## Task brief
The complete data, repeated exactly, should form your response.

## Given information
....

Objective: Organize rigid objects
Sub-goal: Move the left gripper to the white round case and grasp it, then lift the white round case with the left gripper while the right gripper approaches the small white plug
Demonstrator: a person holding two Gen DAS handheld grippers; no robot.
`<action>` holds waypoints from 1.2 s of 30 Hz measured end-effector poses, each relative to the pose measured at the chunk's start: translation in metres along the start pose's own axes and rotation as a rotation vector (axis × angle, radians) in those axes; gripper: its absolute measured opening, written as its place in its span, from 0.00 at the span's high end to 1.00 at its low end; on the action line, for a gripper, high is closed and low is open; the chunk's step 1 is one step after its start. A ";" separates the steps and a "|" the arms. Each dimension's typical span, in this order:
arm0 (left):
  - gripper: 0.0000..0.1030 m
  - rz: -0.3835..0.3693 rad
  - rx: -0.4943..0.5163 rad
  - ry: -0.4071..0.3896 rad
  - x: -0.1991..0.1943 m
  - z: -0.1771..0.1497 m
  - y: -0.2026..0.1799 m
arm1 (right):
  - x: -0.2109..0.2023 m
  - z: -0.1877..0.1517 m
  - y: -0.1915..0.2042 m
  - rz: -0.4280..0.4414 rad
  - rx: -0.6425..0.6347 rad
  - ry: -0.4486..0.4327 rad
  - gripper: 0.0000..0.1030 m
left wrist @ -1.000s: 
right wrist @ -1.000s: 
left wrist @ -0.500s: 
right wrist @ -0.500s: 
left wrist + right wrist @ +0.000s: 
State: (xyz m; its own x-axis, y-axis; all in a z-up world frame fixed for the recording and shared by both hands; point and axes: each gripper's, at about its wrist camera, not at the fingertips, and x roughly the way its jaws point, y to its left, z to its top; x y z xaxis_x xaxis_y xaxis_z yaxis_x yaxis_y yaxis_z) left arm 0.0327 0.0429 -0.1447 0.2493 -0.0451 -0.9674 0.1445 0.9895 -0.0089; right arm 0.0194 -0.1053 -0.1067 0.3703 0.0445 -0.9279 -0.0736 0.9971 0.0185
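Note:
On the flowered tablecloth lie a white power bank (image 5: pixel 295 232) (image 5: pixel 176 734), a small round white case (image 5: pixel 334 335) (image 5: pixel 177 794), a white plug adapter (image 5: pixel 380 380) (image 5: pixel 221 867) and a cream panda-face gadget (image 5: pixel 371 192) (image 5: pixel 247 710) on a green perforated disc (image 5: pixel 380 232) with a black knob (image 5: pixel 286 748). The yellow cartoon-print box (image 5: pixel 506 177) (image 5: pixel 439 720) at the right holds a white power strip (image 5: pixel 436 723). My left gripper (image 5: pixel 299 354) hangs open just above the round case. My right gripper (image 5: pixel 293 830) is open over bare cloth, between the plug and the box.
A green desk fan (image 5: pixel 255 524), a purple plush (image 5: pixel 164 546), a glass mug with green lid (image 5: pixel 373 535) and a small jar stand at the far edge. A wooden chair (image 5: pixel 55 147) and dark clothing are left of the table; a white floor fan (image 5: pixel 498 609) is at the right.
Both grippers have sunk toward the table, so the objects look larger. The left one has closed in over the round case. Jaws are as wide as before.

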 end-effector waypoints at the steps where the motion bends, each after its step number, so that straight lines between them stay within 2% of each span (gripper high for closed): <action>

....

## Response to the task
Objective: Organize rigid objects
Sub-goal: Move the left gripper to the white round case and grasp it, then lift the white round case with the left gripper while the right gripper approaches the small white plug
Demonstrator: a person holding two Gen DAS handheld grippers; no robot.
`<action>` holds waypoints from 1.2 s of 30 Hz measured end-effector poses, each relative to the pose measured at the chunk's start: translation in metres along the start pose's own axes and rotation as a rotation vector (axis × angle, radians) in those axes; gripper: its absolute measured opening, written as its place in its span, from 0.00 at the span's high end to 1.00 at its low end; on the action line, for a gripper, high is closed and low is open; the chunk's step 1 is one step after its start. A ";" separates the steps and a "|" the arms. Each dimension's typical span, in this order:
arm0 (left):
  - gripper: 0.0000..0.1030 m
  - rz: -0.3835..0.3693 rad
  - rx: -0.4943..0.5163 rad
  - ry: -0.4071..0.3896 rad
  - x: -0.1991..0.1943 m
  - z: -0.1771..0.1497 m
  - y: -0.2026..0.1799 m
arm1 (right):
  - x: -0.2109..0.2023 m
  - z: -0.1877..0.1517 m
  - y: -0.1915..0.2042 m
  - rz: -0.4280..0.4414 rad
  - rx: -0.6425..0.6347 rad
  - ry: -0.4486..0.4327 rad
  - gripper: 0.0000..0.1030 m
left wrist @ -1.000s: 
right wrist @ -1.000s: 
left wrist @ -0.500s: 
right wrist @ -0.500s: 
left wrist + right wrist @ +0.000s: 
State: (xyz m; its own x-axis, y-axis; all in a z-up world frame fixed for the recording and shared by both hands; point and axes: each gripper's, at about its wrist camera, not at the fingertips, and x roughly the way its jaws point, y to its left, z to its top; x y z xaxis_x xaxis_y xaxis_z yaxis_x yaxis_y yaxis_z) left arm 0.0327 0.0429 -0.1447 0.2493 -0.0451 -0.9674 0.1445 0.9895 -0.0089; right arm 0.0194 -0.1053 -0.1067 0.3703 0.0445 -0.9279 -0.0736 0.9971 0.0185
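Note:
On the flowered tablecloth lie a white power bank (image 5: pixel 295 232) (image 5: pixel 176 734), a small round white case (image 5: pixel 334 335) (image 5: pixel 177 794), a white plug adapter (image 5: pixel 380 380) (image 5: pixel 221 867) and a cream panda-face gadget (image 5: pixel 371 192) (image 5: pixel 247 710) on a green perforated disc (image 5: pixel 380 232) with a black knob (image 5: pixel 286 748). The yellow cartoon-print box (image 5: pixel 506 177) (image 5: pixel 439 720) at the right holds a white power strip (image 5: pixel 436 723). My left gripper (image 5: pixel 299 354) hangs open just above the round case. My right gripper (image 5: pixel 293 830) is open over bare cloth, between the plug and the box.
A green desk fan (image 5: pixel 255 524), a purple plush (image 5: pixel 164 546), a glass mug with green lid (image 5: pixel 373 535) and a small jar stand at the far edge. A wooden chair (image 5: pixel 55 147) and dark clothing are left of the table; a white floor fan (image 5: pixel 498 609) is at the right.
Both grippers have sunk toward the table, so the objects look larger. The left one has closed in over the round case. Jaws are as wide as before.
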
 end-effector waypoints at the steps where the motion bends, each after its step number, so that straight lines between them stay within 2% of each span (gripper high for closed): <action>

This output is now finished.